Stattdessen kommt im Fall Oliver das alte ESÜ zur Anwendung. Es wurde zwar eigentlich schon durch das moderne Kinderschutzüberkommen (KSÜ) ersetzt. Dieses ist der Brüsseler Verordnung nachgebildet, geht über die EU hinaus und wurde auch von den Dänen unterschrieben. Für den aktuellen Fall ist das aber egal, weil das KSÜ in Österreich erst für Fälle ab April 2011 gilt, wie Robert Fucik, Experte des Justizministeriums erklärt. Das ESÜ ist aber nicht die einzige Hürde in der Causa. Der Fall wäre auch nach „Brüssel IIa“ schwierig: Demnach fällt jenes Land die Entscheidung über den Verbleib des Kindes, in dem zuletzt „der gewöhnliche Aufenthaltsort“ war. Ob das Dänemark oder Österreich ist, ist strittig. Denn der Aufenthaltsort kann nur begründet werden, wenn dadurch kein Sorgerecht verletzt wird. Für den Vater war jedoch schon der Wegzug der Mutter eine Kindesentziehung, weil in Dänemark bereits sein Obsorgeantrag anhängig war – für ihn ist die Mutter die Entführerin. Die allerdings sieht das umgekehrt – sowie auch die österreichischen Behörden. Sie erließen gegen den Vater einen Haftbefehl.

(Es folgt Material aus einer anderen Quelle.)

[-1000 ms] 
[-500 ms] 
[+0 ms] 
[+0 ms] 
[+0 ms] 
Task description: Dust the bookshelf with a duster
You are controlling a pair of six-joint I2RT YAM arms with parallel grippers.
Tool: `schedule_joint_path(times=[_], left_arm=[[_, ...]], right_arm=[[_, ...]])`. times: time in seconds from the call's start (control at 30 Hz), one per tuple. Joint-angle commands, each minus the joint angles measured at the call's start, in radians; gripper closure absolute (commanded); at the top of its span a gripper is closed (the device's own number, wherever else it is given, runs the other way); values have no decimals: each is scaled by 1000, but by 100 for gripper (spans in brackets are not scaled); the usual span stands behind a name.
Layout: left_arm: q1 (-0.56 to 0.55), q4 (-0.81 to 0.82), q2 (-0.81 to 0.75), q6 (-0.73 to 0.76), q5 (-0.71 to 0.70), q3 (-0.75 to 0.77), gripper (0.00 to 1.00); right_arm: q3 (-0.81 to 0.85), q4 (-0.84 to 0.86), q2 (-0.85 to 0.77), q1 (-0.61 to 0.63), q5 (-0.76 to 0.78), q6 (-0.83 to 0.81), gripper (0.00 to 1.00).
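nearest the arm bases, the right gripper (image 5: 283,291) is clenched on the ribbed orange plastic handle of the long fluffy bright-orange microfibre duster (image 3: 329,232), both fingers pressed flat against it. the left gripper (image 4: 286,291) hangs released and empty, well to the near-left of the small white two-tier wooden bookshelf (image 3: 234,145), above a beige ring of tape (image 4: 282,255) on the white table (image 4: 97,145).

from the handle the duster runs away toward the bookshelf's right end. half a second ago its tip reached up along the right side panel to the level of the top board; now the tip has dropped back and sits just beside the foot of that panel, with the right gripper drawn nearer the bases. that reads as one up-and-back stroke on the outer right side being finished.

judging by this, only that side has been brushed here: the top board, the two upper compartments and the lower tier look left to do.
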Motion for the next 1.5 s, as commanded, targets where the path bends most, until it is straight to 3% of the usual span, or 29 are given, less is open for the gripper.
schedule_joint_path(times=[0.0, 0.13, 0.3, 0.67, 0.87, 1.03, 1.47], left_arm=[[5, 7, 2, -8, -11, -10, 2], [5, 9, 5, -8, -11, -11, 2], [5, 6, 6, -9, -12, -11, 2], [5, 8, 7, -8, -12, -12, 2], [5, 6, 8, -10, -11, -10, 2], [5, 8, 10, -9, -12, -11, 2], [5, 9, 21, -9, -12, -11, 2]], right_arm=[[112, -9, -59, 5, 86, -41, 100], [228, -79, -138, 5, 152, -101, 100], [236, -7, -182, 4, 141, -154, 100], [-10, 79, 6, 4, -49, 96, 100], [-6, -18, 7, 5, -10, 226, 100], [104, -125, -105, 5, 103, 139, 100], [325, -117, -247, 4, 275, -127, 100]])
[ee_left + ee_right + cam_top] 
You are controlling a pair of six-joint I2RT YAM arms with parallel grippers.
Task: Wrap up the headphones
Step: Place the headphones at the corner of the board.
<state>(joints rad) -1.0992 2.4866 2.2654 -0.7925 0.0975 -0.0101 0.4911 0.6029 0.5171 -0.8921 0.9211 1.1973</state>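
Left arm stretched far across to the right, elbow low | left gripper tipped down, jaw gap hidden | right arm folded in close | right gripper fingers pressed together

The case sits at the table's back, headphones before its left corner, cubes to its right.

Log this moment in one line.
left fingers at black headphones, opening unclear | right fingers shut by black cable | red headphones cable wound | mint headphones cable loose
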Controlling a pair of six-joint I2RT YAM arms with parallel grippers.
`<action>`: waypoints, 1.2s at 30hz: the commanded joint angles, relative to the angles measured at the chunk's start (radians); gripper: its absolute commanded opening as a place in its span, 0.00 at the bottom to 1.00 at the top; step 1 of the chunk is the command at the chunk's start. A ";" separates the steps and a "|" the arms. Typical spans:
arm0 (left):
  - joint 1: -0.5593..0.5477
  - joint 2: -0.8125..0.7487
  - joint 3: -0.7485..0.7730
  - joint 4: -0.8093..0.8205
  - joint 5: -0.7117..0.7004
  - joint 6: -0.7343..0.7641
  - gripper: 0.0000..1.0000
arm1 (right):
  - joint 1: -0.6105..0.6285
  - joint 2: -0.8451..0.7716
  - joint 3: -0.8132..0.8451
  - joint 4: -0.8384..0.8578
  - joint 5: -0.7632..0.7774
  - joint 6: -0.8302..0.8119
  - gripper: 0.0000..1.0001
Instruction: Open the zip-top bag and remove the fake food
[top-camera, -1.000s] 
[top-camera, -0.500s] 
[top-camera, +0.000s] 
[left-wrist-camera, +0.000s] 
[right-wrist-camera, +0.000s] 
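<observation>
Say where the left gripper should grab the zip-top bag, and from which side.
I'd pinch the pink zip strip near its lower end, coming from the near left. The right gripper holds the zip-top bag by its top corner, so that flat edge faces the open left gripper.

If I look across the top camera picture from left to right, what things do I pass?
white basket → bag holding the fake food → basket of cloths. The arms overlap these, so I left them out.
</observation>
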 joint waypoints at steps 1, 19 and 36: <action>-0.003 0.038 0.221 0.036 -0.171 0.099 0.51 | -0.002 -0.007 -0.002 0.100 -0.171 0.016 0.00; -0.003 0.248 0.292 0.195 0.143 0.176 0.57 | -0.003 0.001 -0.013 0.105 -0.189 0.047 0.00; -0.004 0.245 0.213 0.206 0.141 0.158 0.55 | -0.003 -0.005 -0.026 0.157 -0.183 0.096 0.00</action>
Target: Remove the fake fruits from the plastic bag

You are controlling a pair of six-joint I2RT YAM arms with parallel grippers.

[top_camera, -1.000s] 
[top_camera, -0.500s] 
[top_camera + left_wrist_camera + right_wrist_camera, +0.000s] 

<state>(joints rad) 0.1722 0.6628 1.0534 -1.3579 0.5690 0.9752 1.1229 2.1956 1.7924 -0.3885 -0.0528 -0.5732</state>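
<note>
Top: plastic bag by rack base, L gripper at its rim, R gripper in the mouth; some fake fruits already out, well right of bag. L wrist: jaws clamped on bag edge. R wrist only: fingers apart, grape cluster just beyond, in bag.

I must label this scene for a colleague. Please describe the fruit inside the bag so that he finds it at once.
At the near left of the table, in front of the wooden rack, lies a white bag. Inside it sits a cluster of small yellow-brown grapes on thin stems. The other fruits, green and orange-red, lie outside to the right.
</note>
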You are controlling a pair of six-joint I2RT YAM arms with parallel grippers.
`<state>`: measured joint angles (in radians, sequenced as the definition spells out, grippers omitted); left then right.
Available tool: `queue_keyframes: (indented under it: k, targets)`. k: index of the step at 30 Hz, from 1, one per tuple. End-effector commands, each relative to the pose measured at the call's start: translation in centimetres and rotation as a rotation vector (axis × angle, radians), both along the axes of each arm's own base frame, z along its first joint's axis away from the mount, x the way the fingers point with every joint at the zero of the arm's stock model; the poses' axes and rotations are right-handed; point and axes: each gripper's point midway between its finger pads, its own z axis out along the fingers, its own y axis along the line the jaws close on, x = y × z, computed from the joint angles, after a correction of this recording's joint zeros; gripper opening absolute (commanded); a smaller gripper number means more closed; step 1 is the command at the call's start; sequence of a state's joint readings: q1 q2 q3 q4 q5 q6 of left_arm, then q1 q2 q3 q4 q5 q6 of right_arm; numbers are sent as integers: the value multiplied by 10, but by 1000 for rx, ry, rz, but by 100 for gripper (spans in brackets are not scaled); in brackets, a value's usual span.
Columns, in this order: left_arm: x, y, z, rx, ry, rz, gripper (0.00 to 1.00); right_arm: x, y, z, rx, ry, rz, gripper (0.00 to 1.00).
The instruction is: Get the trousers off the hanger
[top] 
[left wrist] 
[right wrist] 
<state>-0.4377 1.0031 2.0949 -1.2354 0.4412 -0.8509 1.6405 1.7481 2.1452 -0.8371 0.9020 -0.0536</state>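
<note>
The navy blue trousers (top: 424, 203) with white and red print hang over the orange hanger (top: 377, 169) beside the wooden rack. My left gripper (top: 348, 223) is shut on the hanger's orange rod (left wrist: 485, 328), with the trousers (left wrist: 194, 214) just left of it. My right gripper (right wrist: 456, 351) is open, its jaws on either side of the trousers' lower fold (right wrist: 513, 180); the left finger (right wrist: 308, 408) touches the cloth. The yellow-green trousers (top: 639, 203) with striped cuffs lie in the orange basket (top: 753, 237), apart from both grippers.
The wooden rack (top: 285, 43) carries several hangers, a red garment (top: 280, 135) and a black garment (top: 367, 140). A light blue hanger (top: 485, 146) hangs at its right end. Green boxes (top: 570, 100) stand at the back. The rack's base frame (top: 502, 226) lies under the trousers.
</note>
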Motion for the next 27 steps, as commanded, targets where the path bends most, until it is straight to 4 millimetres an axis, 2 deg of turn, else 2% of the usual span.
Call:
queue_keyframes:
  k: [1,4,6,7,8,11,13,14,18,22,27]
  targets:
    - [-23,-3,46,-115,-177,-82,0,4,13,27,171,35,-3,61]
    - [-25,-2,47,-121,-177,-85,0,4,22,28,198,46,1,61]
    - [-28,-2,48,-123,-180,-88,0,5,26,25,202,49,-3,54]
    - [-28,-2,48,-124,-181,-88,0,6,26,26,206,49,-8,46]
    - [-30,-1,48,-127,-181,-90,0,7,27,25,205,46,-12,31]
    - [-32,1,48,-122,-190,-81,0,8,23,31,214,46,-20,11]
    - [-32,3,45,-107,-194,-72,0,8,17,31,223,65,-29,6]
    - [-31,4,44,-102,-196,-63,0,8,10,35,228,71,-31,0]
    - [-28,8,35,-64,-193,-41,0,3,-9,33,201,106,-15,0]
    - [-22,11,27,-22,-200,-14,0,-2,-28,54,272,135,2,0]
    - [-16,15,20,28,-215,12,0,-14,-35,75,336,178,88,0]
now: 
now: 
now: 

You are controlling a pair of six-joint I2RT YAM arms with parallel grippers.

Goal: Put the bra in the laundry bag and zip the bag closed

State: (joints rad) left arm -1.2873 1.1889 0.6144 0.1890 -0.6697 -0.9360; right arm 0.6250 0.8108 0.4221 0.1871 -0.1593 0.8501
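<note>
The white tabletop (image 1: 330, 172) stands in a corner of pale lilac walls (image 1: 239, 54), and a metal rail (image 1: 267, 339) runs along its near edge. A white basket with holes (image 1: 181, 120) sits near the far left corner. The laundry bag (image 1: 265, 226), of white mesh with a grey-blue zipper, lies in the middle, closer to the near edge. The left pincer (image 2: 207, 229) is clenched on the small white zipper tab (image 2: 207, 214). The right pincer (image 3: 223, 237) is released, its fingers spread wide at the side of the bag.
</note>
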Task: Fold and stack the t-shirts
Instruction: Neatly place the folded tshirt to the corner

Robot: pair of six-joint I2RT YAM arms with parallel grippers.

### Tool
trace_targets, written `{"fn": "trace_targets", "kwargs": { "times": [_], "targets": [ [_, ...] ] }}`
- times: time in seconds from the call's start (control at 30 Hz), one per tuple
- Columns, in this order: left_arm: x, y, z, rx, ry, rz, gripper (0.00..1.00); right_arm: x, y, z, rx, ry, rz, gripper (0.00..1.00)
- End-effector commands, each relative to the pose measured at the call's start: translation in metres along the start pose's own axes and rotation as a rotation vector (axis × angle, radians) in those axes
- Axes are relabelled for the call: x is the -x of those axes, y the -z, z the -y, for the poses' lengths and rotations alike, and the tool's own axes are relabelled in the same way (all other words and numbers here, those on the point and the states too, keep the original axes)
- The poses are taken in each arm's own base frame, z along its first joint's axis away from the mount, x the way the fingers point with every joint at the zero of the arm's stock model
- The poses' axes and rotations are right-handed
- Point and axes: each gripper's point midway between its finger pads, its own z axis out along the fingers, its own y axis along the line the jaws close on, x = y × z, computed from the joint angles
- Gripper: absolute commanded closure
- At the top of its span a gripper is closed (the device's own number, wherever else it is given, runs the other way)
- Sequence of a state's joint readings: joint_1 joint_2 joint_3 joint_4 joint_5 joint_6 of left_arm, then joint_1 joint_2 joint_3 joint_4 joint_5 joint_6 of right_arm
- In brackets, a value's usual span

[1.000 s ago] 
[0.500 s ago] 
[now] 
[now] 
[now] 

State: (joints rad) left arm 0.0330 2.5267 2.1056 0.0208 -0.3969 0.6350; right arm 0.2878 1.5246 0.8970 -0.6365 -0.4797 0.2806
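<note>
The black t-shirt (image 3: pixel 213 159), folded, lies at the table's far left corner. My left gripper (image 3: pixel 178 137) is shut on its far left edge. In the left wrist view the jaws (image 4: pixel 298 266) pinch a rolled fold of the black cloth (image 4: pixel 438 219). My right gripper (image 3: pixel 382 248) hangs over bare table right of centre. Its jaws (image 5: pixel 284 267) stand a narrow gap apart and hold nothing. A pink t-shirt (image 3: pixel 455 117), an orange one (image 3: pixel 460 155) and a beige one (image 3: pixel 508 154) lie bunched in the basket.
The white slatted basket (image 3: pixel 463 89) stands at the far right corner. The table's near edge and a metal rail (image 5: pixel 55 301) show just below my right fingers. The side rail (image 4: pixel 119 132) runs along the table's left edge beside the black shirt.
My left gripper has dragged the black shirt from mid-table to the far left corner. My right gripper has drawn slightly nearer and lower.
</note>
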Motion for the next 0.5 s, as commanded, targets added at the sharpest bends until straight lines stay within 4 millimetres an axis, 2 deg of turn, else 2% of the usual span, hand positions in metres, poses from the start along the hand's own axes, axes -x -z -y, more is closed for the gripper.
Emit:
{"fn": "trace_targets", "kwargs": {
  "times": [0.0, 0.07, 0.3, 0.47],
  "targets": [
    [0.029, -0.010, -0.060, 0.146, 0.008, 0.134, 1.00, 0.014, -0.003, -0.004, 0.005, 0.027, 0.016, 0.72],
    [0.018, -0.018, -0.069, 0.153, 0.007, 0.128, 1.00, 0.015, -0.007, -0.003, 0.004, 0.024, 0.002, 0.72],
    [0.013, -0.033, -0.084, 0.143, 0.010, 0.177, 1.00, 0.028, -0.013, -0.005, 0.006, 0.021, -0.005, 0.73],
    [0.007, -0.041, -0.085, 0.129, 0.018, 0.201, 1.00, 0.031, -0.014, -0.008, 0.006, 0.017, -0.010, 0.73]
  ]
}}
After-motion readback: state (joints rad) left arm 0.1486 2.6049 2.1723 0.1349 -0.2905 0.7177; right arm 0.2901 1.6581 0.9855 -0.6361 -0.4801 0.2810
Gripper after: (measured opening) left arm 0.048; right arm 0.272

Wie es nun weitergeht, regelt das Haager Übereinkommen zur Kindesentführung (HKÜ). Es bestimmt, dass Kinder, die gegen den Willen eines Obsorgeberechtigten weggeholt werden, zurückgebracht werden müssen. Die Mutter wird wohl einen solchen Antrag an Dänemark stellen. Erfolg? Ungewiss. Die Dänen müssen auch die Entführungsvorwürfe beurteilen. Aber erst nach Ostern. Die Polizei will Vater und Sohn über die Feiertage in Ruhe lassen.